Please give the number of lines in the records below where the word "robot" occurs, and nothing else.

__Available records__:
==*==

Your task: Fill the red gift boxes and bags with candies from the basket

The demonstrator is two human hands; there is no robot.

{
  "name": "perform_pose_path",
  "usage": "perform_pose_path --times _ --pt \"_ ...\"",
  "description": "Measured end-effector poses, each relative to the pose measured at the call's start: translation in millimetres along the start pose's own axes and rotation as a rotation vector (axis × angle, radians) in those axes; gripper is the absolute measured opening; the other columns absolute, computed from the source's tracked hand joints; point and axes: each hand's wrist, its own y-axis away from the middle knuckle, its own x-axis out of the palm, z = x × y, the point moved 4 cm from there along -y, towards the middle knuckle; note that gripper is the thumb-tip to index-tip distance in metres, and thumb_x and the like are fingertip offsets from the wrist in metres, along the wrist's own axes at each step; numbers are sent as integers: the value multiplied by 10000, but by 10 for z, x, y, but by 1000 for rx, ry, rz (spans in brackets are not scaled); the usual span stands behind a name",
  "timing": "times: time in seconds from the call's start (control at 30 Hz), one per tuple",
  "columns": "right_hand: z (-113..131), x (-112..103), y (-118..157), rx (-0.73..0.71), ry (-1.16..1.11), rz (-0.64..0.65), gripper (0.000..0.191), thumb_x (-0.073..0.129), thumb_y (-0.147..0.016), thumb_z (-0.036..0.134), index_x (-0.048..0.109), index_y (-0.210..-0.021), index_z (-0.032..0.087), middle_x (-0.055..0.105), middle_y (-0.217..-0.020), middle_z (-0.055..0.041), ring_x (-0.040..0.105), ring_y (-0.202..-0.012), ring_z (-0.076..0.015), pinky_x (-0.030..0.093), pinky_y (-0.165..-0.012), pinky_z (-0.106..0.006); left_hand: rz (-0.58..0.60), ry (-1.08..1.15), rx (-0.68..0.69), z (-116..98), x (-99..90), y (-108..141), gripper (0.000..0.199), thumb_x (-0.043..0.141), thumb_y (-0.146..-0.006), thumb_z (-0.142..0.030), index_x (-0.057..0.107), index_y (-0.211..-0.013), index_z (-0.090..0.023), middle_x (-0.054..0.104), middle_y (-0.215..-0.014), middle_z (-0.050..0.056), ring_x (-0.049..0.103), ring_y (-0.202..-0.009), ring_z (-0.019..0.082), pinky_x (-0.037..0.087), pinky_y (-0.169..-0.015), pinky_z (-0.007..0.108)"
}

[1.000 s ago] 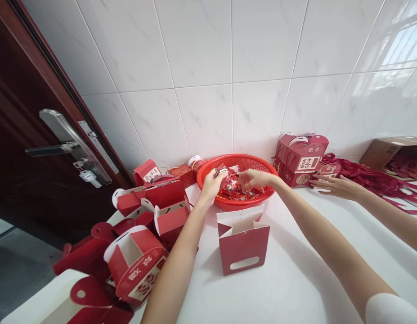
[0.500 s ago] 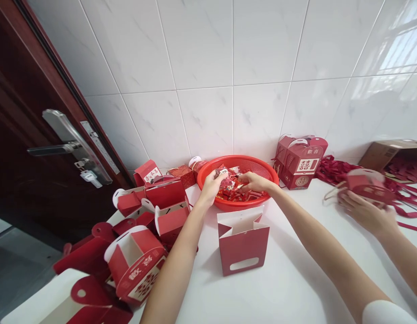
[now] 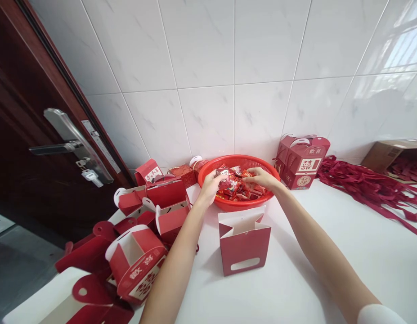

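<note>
White tabletop crowded along its wall side and at left

Tabletop [image 3: 279, 288]: white, smooth, set against the tiled wall. Clock bearings taken from the upright open box [image 3: 244, 252], red outside, pale inside, its oval cutout toward the near side. At 12, just beyond it: red plastic basket [image 3: 237, 206], perforated, holding small wrapped packets [image 3: 240, 191]. At 1 to 2, near the wall: closed red boxes [image 3: 304, 164] grouped together. At 2: dark red ribbons [image 3: 360, 182], heaped and trailing; brown carton [image 3: 382, 155] behind, reddish contents. At 8 to 10: red gift boxes [image 3: 137, 265], crowded, several open, some overlapping in view.
</note>
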Motion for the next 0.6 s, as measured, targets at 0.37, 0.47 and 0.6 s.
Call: perform_pose_path --times 0.37,0.47,0.6 --pt "350 198 195 -149 -79 168 269 740 -762 376 666 -877 144 620 -688 17 534 -587 -101 450 -569 -248 118 -92 8 60 -36 -31 482 920 -471 -263 731 -894 -131 738 -870 46 670 -880 206 502 -885 348" --pt "445 229 258 -158 -48 159 305 708 -796 398 658 -958 144 631 -687 11 554 -569 -112 457 -548 -253 152 -114 31 46 -20 -20 484 923 -502 -298 733 -912 -127 748 -894 55 679 -906 220 506 -905 356" --pt "673 223 476 -183 89 118 293 667 -836 431 619 -906 151 586 -621 29 499 -467 -96 402 -459 -243 276 -196 48 -158 52 102 491 901 -593 -365 733 -992 -134 755 -959 65 689 -928 228 525 -908 363"
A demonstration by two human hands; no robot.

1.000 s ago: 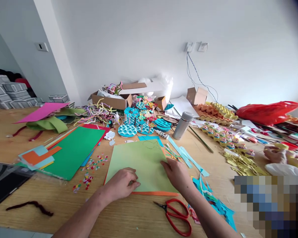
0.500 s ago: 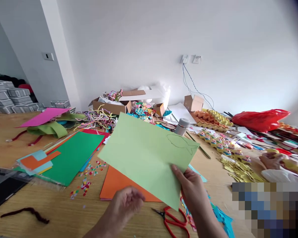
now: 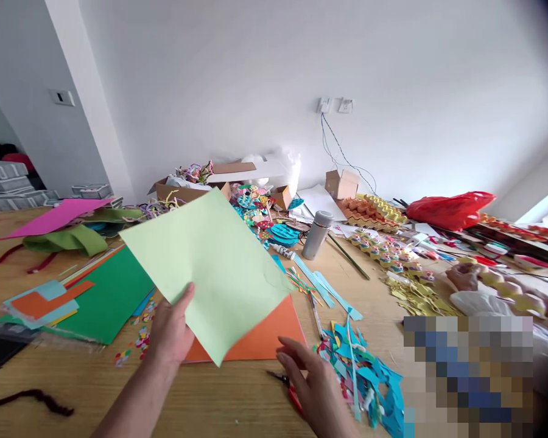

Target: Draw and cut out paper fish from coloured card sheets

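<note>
My left hand (image 3: 170, 331) grips the lower left edge of a light green sheet of paper (image 3: 214, 261), thumb on top. The sheet is held tilted above the table, and a faint pencil line shows near its right corner. Beneath it lies orange paper (image 3: 274, 334), partly covered. My right hand (image 3: 314, 380) holds nothing, its fingers bent and apart, just right of the sheet's lower edge. It hovers over red-handled scissors (image 3: 295, 400), hiding most of them; the dark blade tip shows.
Blue paper scraps (image 3: 386, 389) lie on the right beside a pen (image 3: 316, 316). A grey flask (image 3: 318, 235) stands behind. Green paper (image 3: 114, 304) and confetti (image 3: 141, 340) are on the left. At far right, another person's hand (image 3: 463, 275) holds a yellow egg-carton strip (image 3: 506, 289).
The light green sheet has passed from my right hand to my left and turned, moving left. My right hand has let go and come down over the scissors. The view has shifted right.
</note>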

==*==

__Answer space__:
2